◆ **WHAT TO WORK ON**:
Copy out the listing that follows, exact in every word, and skip the images.

◆ **INPUT DATA**:
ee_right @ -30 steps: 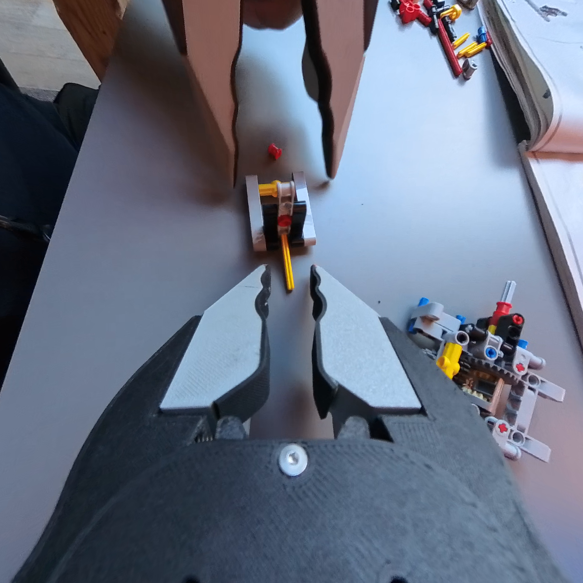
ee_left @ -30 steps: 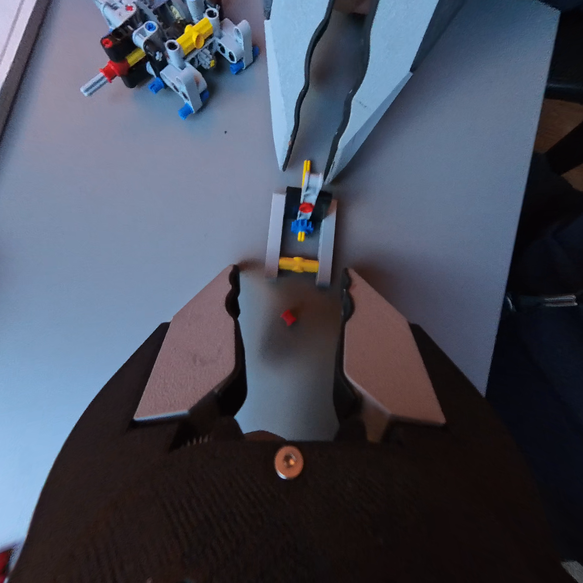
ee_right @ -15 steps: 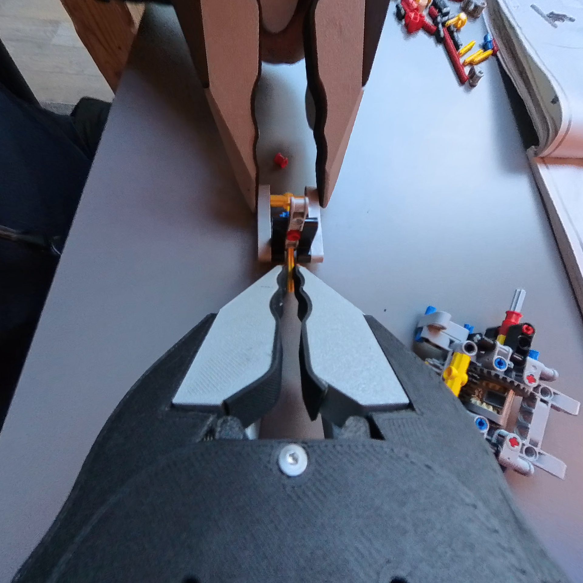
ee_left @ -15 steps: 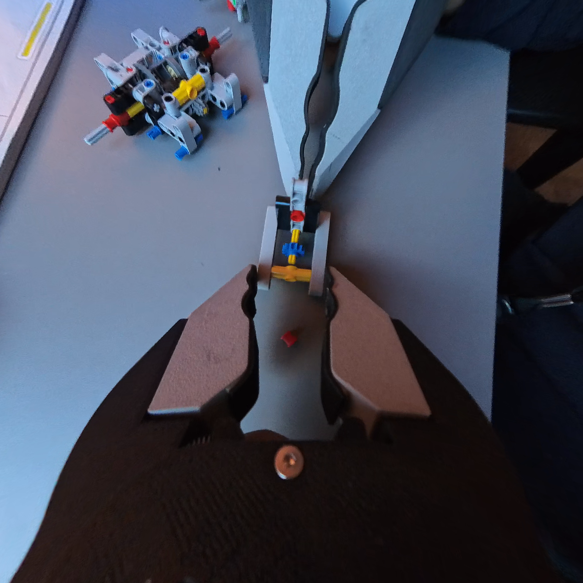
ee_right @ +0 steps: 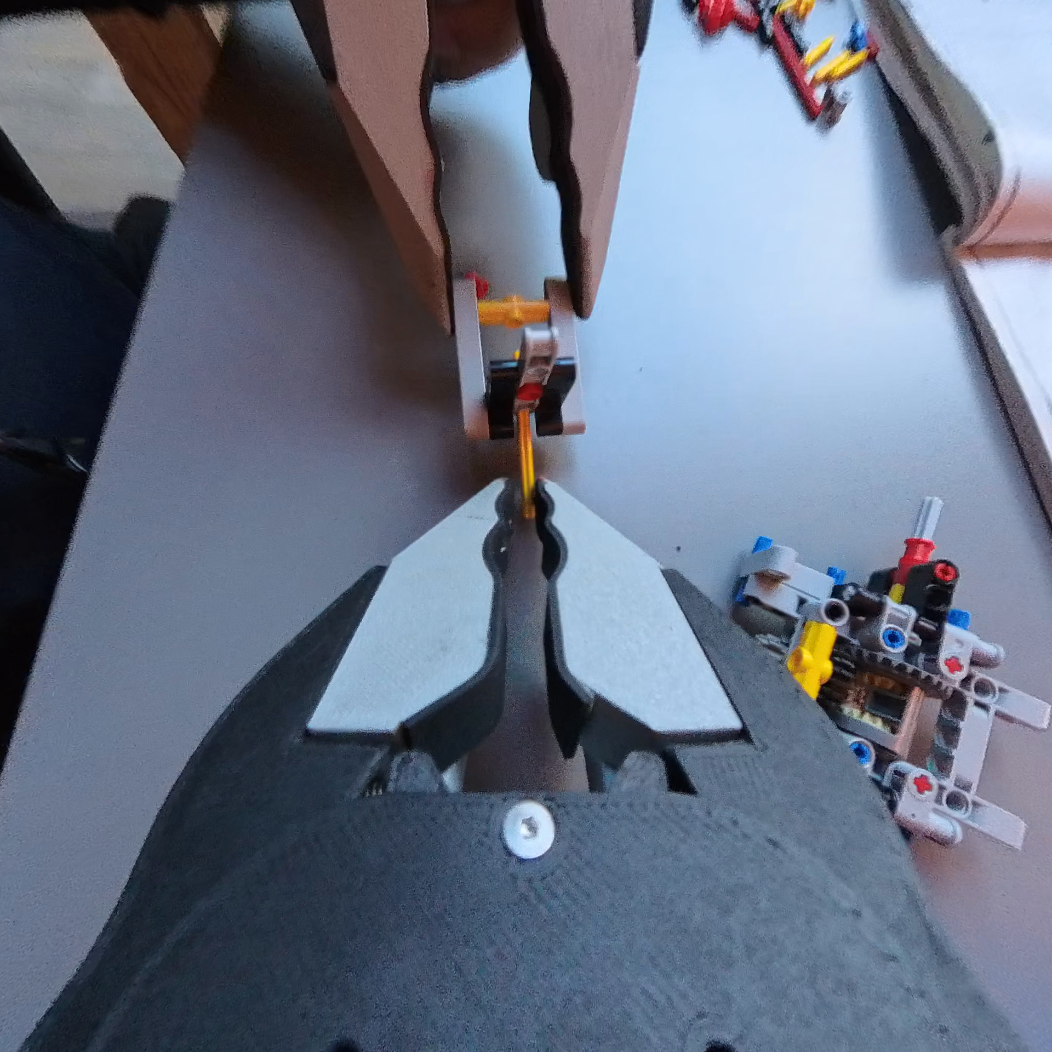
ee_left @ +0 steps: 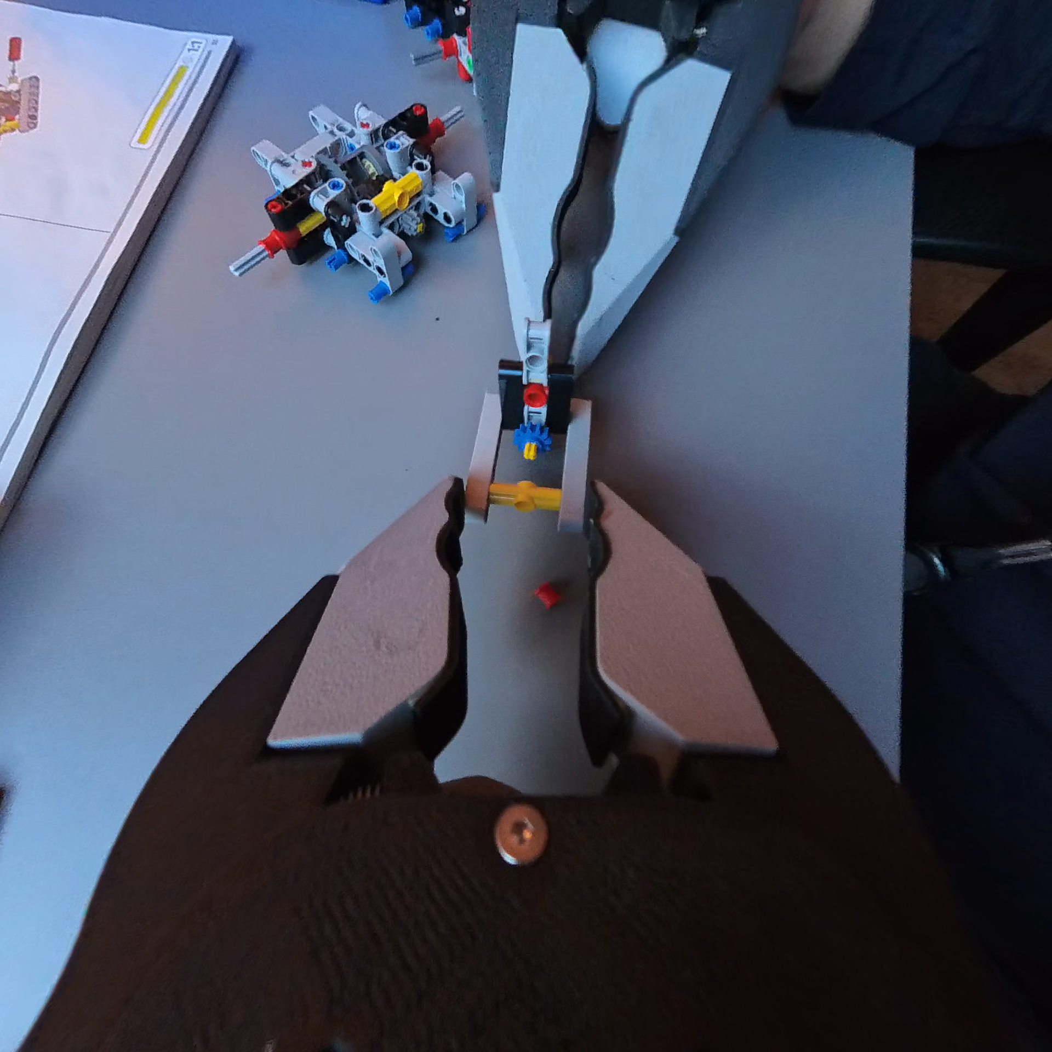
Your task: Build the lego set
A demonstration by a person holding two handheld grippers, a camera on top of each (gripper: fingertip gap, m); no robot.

◆ **SOLUTION FOR THIS EXERCISE**:
ee_right @ -30 steps: 
ee_left @ -30 steps: 
ee_right @ -15 steps: 
ee_left @ -15 steps: 
ee_right @ +0 steps: 
ee_left @ +0 steps: 
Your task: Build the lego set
A demonstration by a person holding two handheld grippers, a camera on top of each (gripper: fingertip gap, m); no robot.

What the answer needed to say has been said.